Con el paso de los días, las noticias sobre el paradero del submarino argentina ARA San Juan no generan expectativas que alienten un desenlace exitoso. En las últimas horas, tanto la Armada como el Ejército y la Fuerza Aérea suspendieron todo tipo de ceremonias, eventos de fin de año y actividades sociales que tenga un tono de celebración. Si bien parece coherente con estos ánimos, también puede connotar una alarma ante la posibilidad del peor final.

De hecho, se ha generado un clima enrarecido en las últimas 48 horas, alimentado por una comunicación oficial poco clara, a cuenta gotas, de puertas para adentro. Y en este marco, las suspicacias comienzan a enfilar por el borde de la tragedia.

El vocero de la Armada, Enrique Balbi (Télam)
El vocero de la Armada, Enrique Balbi (Télam)
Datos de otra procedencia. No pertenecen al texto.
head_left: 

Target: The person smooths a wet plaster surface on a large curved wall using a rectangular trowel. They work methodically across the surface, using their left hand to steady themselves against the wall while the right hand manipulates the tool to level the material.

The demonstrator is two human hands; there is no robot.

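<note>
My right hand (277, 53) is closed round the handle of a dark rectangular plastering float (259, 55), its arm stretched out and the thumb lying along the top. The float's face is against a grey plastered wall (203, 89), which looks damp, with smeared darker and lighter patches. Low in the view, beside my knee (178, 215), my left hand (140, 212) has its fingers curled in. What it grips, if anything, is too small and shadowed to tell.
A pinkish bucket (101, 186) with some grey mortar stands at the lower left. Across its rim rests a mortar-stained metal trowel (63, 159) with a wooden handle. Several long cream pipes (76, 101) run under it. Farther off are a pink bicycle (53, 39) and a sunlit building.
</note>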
Según describió la Armada en su última comunicación oficial, el día de la pérdida de contacto se escuchó una "anomalía hidroacústica", un concepto que equipararon oficialmente con "un ruido". Sin embargo no aclararon a qué podría corresponder. Algunos trascendidos indicaban que ese ruido podría corresponder a una explosión.

Por eso la cancelación por parte de las Fuerzas Armadas de todo evento social tiene una lectura preventiva, de preparar el terreno ante una posible mala noticia. La Armada explicó en un comunicado interno que a partir de la “crítica situación institucional” generada por la pérdida de contacto con el ARA San Juan, se limitarán todos los actos de fin de cursos, aniversarios, etc, “a lo estrictamente necesario y reglamentario”.  

Y en cuanto a las actividades impostergables, se aclara, deberán ajustarse a un “criterio de austeridad, sobriedad, y bajo perfil”, tratando de realizarlas en lugares cerrados y sin difusión de las mismas.

La Fuerza Aérea ordenó la suspensión de las actividades que puedan merecer jolgorio. “Relacionado con la situación que es de público conocimiento sobre las circunstancias que atañen al submarino ARA San Juan hasta nueva orden quedan suspendidos todos los trabajos, ceremonias, y festejos”, se explica. El Ejército también “aplaza todas las ceremonias, eventos de fin de año y jornadas de camaradería”.